In modern society, the electronic foundation of our culture has embedded each of us into a Matrix that affects us in unique and personal ways, and from which it seems nearly impossible to escape. Subcultures like the Amish or the Bruderhof Communities strike us as reactionary Luddites because, in escaping the Matrix, they have not transformed the culture as much as they seem to have ignored or bypassed it. And yet we should not be so quick to dismiss their examples for our own lives. They stopped watching television when they realized their children weren’t singing as much. They stopped using e-mail when they realized that it wasn’t improving communication, but rather had a destructive tendency. In a similar vein, Ted Kaczynski’s credibility ended where his package bombs began. While we will never condone murder, it has yet to be acknowledged by any of our public intellectuals that Kaczynski had some very valid points to make about the failures of the technological society in providing the human species with a meaningful and purposeful way of life. And it is arguable, though despicable if true, that his points would never have been heard had he not sent explosive messages, the equivalent of the SYSTEM FAILURE message that the Matrix ends with and which Adbusters magazine has used as a metaphor for the imminent collapse of our current cultural trajectory.

Consider two worlds: One where everyone is told what to think by watching a box for half their waking hours and the other where everyone has that signal sent straight to their brain. In the first world, everyone is educated systematically to see the world a certain way, and those who dissent are eliminated from the educational hierarchy, all the while claiming that they have freedom of expression. In the other, everyone is educated systematically to see the world a certain way, and those who dissent are eliminated; all the while, reality is so radically different from this made-up world that most people would choose the imaginary if given the freedom to choose. In the first one, everyone finds purpose by seeking employment with a large impersonal organization that only sees their usefulness in terms of the one thing they were hired for. In the second one, everyone’s purpose is employment by a large impersonal machine that only sees their usefulness in terms of one thing: the energy they can supply.
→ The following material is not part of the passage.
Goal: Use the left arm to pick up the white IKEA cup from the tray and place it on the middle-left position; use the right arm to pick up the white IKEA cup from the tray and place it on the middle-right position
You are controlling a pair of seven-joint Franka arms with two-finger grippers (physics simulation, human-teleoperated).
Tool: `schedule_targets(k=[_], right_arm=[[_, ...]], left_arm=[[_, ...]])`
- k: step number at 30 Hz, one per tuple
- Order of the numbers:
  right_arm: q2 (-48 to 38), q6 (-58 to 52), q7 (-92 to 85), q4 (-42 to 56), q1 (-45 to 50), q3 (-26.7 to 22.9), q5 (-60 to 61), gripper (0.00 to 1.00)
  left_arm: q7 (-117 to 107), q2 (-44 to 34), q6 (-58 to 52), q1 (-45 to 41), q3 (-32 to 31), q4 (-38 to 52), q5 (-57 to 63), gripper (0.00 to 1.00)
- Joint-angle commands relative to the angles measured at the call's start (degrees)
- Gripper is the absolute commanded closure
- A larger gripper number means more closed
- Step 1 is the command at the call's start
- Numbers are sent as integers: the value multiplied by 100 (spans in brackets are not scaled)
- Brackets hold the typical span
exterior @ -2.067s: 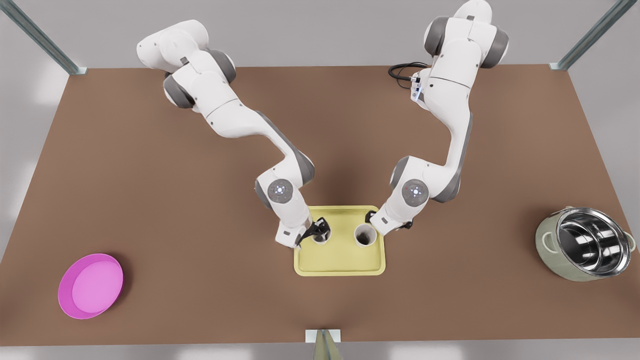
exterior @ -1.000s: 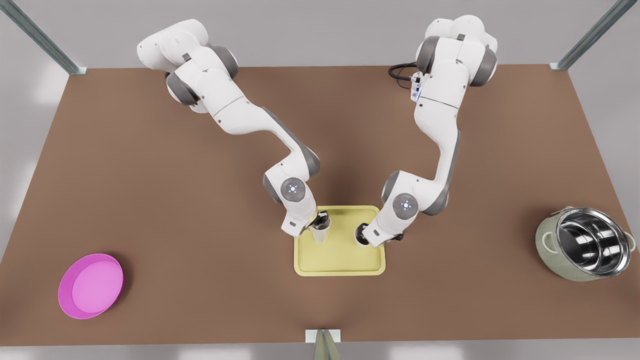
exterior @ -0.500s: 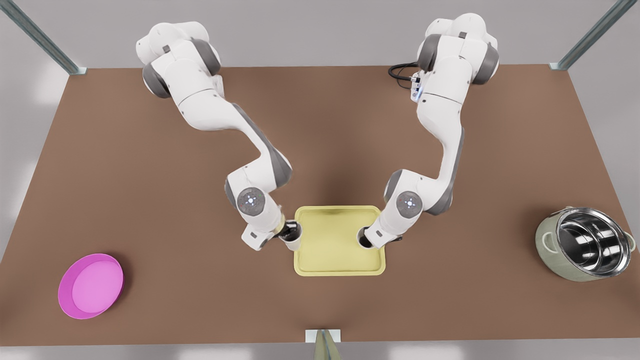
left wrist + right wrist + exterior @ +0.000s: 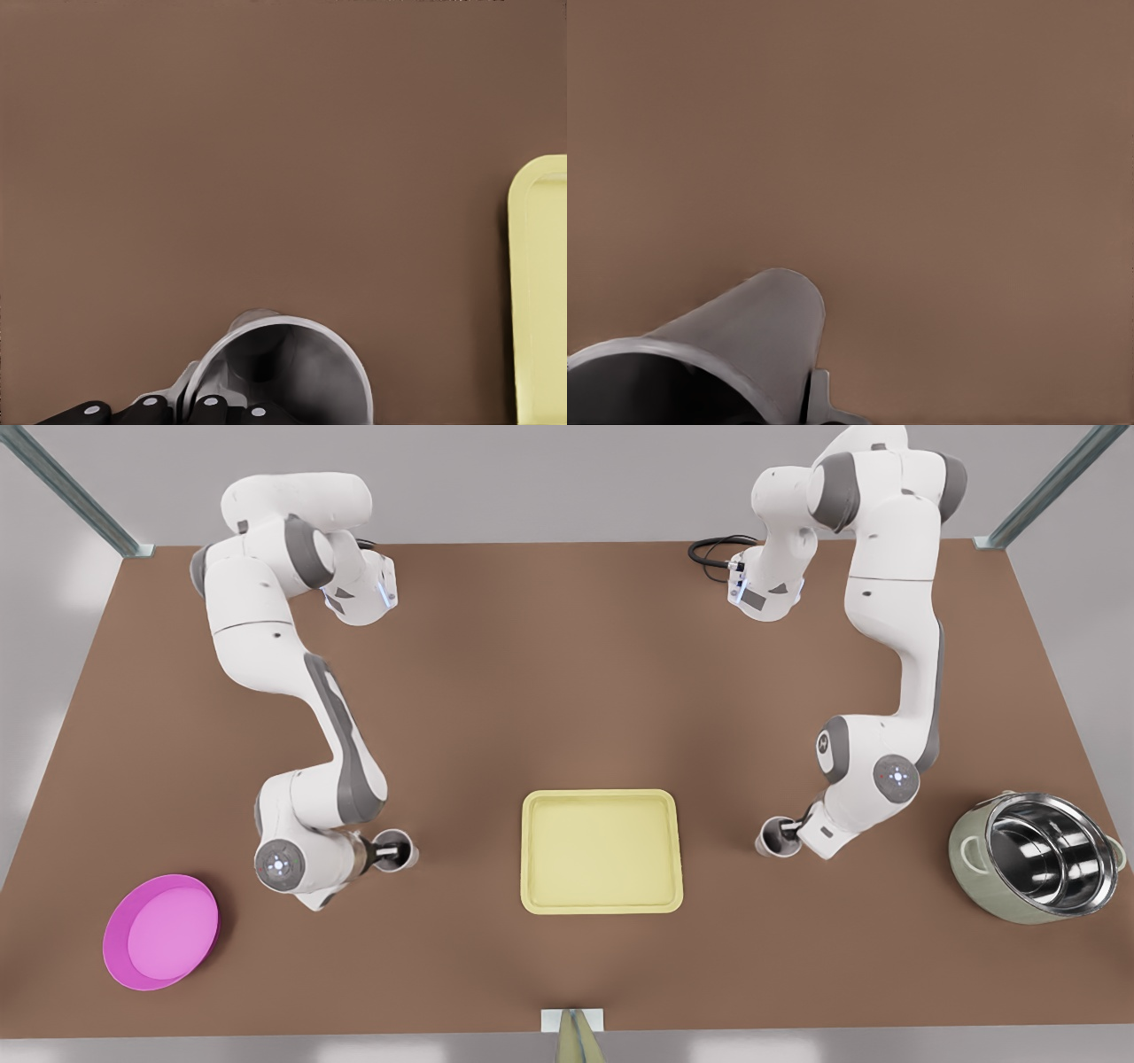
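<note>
Two cups, no writing readable: the left claw (image 4: 383, 853) is clamping one cup (image 4: 396, 851), the right claw (image 4: 791, 834) another cup (image 4: 772, 838), the one tray (image 4: 601, 850) sitting between both claws.

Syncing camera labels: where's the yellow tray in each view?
Front view: the tray lies at the table's centre, nothing on it, between the two cups.
Left wrist view: a strip of the tray's rim shows at the picture's edge, past the cup in the left end effector.
Right wrist view: not in it.
Shared landmark: the left arm's cup.
</note>
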Motion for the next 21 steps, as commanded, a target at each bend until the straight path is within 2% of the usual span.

Recall the scene in which Thomas Anderson is reprimanded for being late to work. Recall that Trinity was famous for hacking the IRS database. Recall Agent Smith’s list of what was a "normal" life: "You work for a respectable corporation, you have a Social Security number, and you pay your taxes." Sprinkled liberally throughout the movie are hints that the Matrix is really our present world. How better to control millions of people than to convince them that they are living a "normal" life in 1999? When Morpheus is giving Neo his long explanation of the Matrix, he says, "It is there when you watch TV. It is there when you go to work. It is there when you go to church. It is there when you pay your taxes." These are all components of modern life that serve to control us and can easily be abused to the point of enslaving us.

The reasons we accept this control vary, from watching TV because we like entertainment to paying taxes because we feel we have no choice in the matter. The message of The Matrix is that we are already pawns in a modern technological society where life happens around us but is scarcely influenced by us. Whether it is by our choice or unwillingness to make a choice, our technology already controls us. In an attempt to wake us up, the movie asks us to question everything we believe about our present circumstances. Even if it feels good, is it good for us? Are those things that seem beyond our control really untouchable? If we do not want to wake up, then the answer is yes. However, for those with a splinter in the mind that will not go away, the challenge has been made to open your eyes and seek true reality, and ultimately to escape from the Matrix.